Parution : Images féministes du futur, Les Cahiers du Grad 6, Sainte-Foy, Université Laval, 1992, p. 129-155.
Le but de cet article est « d’examiner une vingtaine d’utopies écrites entre 1887 et 1987 pour voir comment elles abordent le problème de la violence, et surtout pour vérifier si les utopies féministes suggèrent des solutions originales à ce problème » (p. 130). Le groupe des utopies masculines comprend deux sous-groupes : celui des eutopies (Looking Backward, de Bellamy ; A Modern Utopia, de Wells ; et Island, d’Huxley), et celui des dystopies, qu’elles soient roses (Nous autres, de Zamiatine ; Le Meilleur des mondes, d’Huxley ; Les Jeux de l’esprit, de Boulle ; et Fahrenheit 451, de Bradbury) ou noires (A story of the Days to Come, de Wells ; The Iron Heel, de London ; et 1984, d’Orwell). Le groupe des utopies féministes se partage lui aussi en deux sous-groupes analogues : celui des eutopies (Écotopie, de Callenbach ; Herland et With Her in Ourland, de Gilman ; La Main gauche de la nuit et Les Dépossédés, de Le Guin ; The Female Man, de Russ ; et Les Guérillères, de Wittig), et celui des dystopies (La Servante écarlate, d’Atwood ; L’Eugélionne, de Bersianik ; Le Nom du monde est forêt, de Le Guin ; et La Planète des poupées, de Renard).

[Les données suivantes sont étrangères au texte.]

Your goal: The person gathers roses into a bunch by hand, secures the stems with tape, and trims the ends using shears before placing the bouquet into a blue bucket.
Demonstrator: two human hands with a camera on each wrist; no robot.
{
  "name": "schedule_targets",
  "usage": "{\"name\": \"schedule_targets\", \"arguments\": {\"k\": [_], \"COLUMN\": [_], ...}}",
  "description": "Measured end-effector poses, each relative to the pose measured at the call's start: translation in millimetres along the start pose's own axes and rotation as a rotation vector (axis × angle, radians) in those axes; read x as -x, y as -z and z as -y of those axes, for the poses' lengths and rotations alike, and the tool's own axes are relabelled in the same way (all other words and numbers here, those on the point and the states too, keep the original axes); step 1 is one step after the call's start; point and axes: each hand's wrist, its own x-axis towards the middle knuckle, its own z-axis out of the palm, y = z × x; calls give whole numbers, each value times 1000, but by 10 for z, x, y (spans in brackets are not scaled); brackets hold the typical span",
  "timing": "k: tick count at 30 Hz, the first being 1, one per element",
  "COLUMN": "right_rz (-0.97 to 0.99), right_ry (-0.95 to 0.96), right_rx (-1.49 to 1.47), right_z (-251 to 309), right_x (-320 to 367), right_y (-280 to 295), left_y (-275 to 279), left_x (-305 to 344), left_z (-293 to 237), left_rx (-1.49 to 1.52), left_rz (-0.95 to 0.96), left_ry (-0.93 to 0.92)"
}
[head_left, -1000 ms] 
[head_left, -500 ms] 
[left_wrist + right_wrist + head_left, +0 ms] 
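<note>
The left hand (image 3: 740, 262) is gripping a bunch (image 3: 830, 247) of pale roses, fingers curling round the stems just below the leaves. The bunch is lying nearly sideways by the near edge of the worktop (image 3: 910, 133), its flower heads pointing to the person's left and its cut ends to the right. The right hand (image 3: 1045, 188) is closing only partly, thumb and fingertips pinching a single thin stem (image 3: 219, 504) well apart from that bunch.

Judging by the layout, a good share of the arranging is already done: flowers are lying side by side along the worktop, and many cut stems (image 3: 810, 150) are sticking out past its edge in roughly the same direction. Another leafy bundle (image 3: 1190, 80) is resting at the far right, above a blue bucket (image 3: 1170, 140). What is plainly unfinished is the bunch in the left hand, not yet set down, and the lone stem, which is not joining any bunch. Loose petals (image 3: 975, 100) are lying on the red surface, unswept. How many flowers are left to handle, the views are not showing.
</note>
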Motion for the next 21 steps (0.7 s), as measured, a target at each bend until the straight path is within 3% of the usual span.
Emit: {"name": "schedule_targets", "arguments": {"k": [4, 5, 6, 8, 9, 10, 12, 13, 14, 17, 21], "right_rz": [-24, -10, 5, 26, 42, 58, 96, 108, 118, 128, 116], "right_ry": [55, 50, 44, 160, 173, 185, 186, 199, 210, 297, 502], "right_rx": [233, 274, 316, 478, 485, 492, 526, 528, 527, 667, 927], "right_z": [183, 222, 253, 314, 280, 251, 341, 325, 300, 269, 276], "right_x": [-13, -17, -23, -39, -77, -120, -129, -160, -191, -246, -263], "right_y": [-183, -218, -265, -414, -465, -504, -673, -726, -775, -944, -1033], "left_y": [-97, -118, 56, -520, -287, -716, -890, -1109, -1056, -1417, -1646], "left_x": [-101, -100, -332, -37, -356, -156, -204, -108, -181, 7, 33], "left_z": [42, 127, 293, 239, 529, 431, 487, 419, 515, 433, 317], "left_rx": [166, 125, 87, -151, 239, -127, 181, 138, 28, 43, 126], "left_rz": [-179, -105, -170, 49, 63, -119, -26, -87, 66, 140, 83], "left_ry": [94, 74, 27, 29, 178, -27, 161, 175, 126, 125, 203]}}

Dans un cas comme dans l’autre, l’auteur étudie le mode d’émergence de la société nouvelle, ses façons d’assurer sa survie, et les modalités de son éventuelle dissolution. La conclusion souligne l’omniprésence de la violence dans ces textes, ce qui dément d’emblée le lieu commun de l’utopie connue parangon de perfection. Loin d’occulter le problème de la violence, loin de le résoudre miraculeusement, l’utopie pose en fait le problème de la violence légitime. Particulièrement frappantes sont la proportion d’eutopies féministes émergeant d’une violence originaire, l’élimination des hommes, et l’impossibilité pour ces sociétés meilleures d’envisager leur propre dissolution tant que les hommes n’y ont pas accès. Mais cette élimination des hommes doit être considérée, sur le plan symbolique, comme la condition de possibilité de la création d’un monde entièrement féminin permettant aux femmes d’exercer leurs véritables capacités humaines.
Source : Bouchard, Guy, L'ASFFQ 1992, Alire, p. 221.